Tally the lines of the data that include the word "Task". Only the number is to be returned.

(Stored dataset items)
========================
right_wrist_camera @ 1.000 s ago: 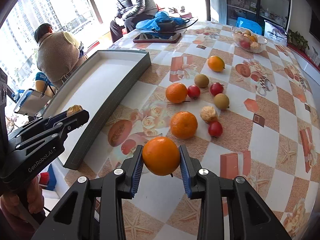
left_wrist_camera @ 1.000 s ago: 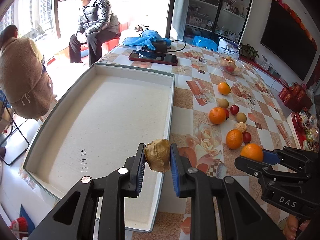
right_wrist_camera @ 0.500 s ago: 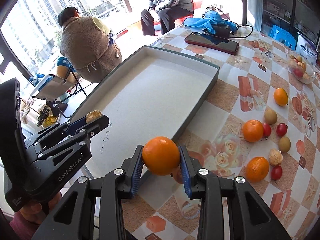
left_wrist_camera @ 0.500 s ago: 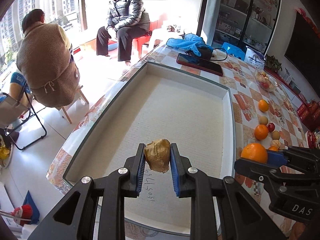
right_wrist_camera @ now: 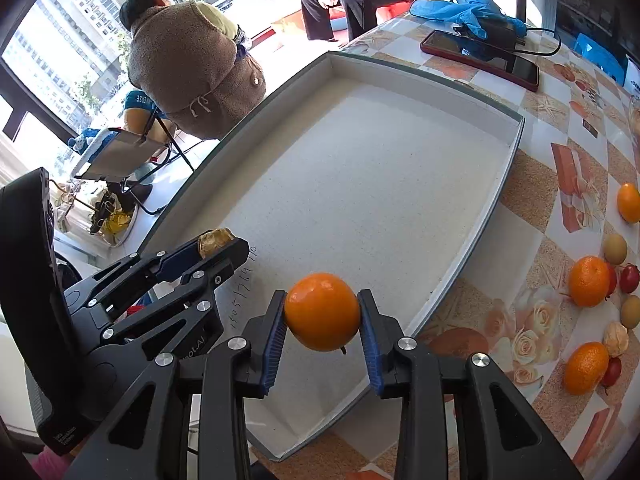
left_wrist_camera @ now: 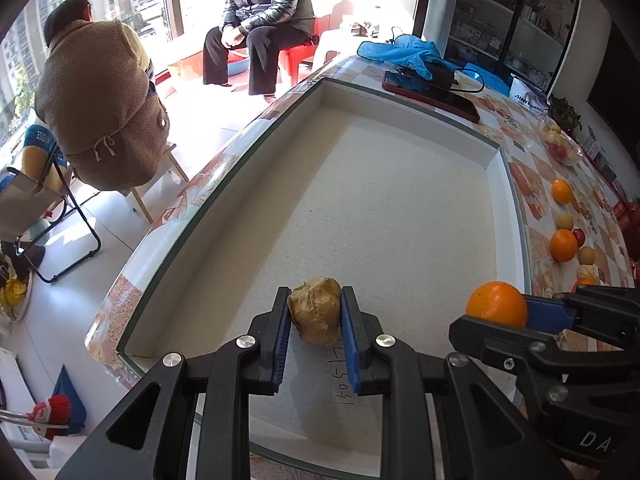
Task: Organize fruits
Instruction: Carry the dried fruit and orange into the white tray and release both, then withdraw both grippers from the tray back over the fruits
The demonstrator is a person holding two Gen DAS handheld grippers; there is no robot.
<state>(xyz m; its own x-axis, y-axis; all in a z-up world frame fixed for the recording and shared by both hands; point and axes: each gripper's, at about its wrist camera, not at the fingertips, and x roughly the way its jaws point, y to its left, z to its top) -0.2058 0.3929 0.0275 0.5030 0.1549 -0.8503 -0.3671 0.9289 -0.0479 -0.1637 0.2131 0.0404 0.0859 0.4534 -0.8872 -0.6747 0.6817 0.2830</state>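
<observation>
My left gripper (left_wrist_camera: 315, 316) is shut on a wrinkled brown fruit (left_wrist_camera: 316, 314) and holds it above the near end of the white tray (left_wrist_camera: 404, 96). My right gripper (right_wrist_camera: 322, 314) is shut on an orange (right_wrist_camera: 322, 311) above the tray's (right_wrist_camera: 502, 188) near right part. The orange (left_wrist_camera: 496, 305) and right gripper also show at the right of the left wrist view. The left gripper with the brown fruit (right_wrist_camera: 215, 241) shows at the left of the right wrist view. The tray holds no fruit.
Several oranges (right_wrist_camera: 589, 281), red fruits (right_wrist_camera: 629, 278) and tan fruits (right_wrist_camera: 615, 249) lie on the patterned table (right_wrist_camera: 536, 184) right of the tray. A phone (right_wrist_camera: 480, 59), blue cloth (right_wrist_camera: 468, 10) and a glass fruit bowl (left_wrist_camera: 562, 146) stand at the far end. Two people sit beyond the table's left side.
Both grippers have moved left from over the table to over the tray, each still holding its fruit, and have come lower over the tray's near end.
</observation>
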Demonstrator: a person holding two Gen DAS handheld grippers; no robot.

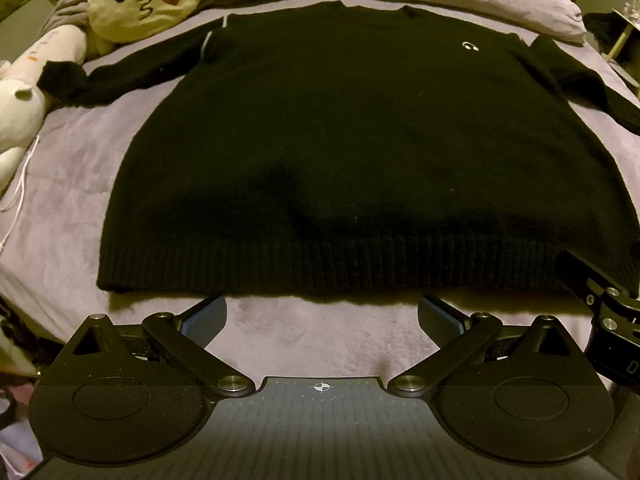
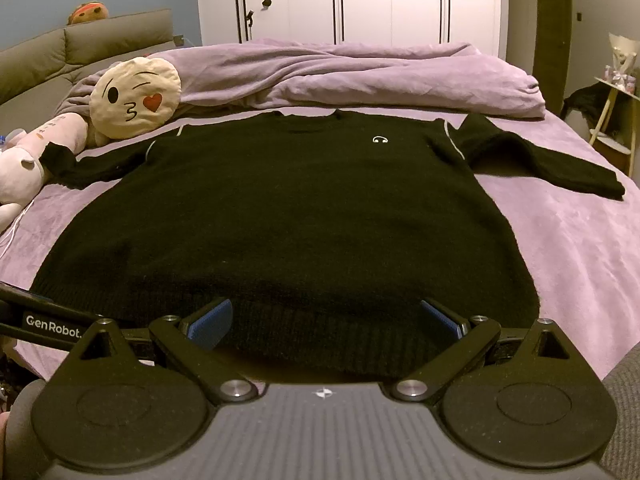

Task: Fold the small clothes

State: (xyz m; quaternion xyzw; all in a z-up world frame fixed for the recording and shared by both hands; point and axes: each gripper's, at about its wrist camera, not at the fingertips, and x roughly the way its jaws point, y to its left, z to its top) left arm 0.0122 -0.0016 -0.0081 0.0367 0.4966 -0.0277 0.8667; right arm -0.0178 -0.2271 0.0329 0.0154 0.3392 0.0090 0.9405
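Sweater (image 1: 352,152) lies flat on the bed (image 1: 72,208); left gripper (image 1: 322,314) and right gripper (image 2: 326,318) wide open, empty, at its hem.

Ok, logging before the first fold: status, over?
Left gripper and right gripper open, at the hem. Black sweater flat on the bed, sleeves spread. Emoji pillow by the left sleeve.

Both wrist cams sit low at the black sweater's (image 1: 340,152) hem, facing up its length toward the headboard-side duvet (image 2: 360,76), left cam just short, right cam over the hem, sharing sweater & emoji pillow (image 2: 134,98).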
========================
**Solved problem**
2